- Problem to work on -
Repeat the listing exactly, line by line, and leave the pictures behind.
◇ ◇ ◇ ◇ ◇
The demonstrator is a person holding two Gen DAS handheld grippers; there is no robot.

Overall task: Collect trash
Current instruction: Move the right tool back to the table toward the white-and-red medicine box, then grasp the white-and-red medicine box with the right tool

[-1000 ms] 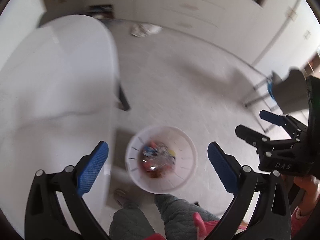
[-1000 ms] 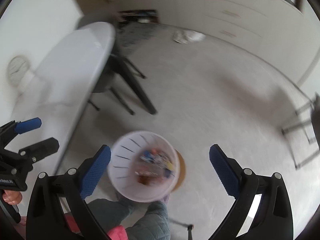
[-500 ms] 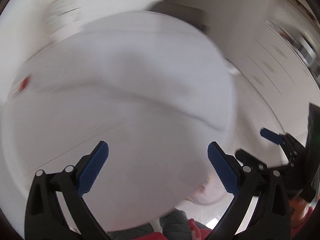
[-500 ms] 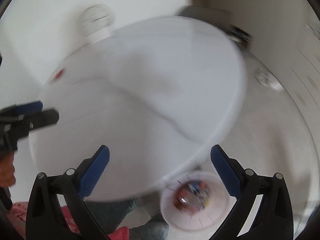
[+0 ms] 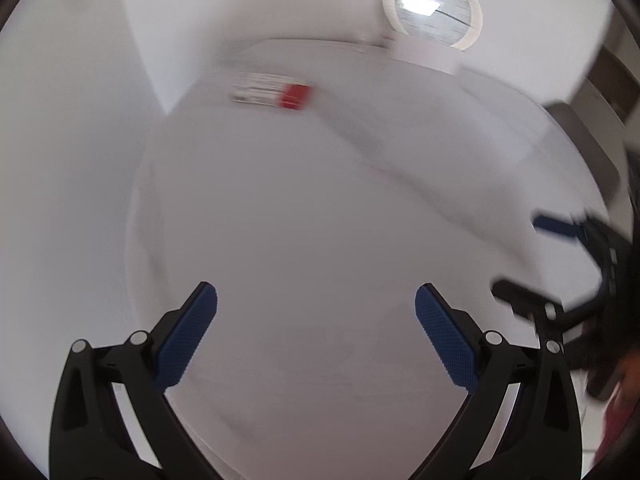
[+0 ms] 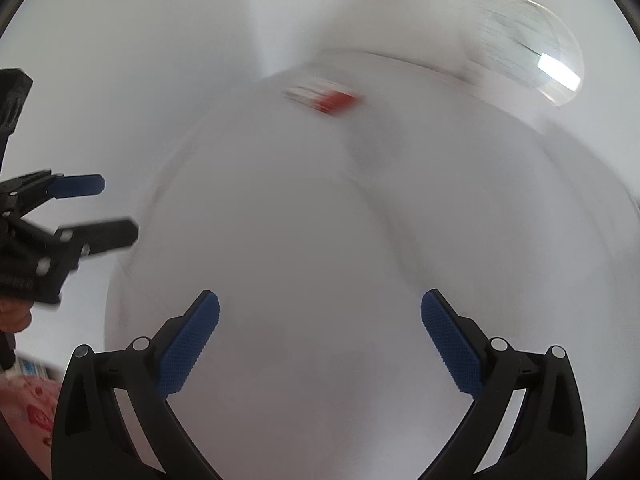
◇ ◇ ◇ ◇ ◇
- Output of the task -
The demonstrator is a person holding two Gen DAS handheld grippers; there is no robot.

Overall task: Collect trash
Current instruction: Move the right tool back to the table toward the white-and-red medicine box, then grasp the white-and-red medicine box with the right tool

[-1000 ms] 
[-1000 ms] 
[-500 ms] 
[-500 ms] 
[+0 ms] 
[+0 ms] 

For this exercise, the answer is now complete.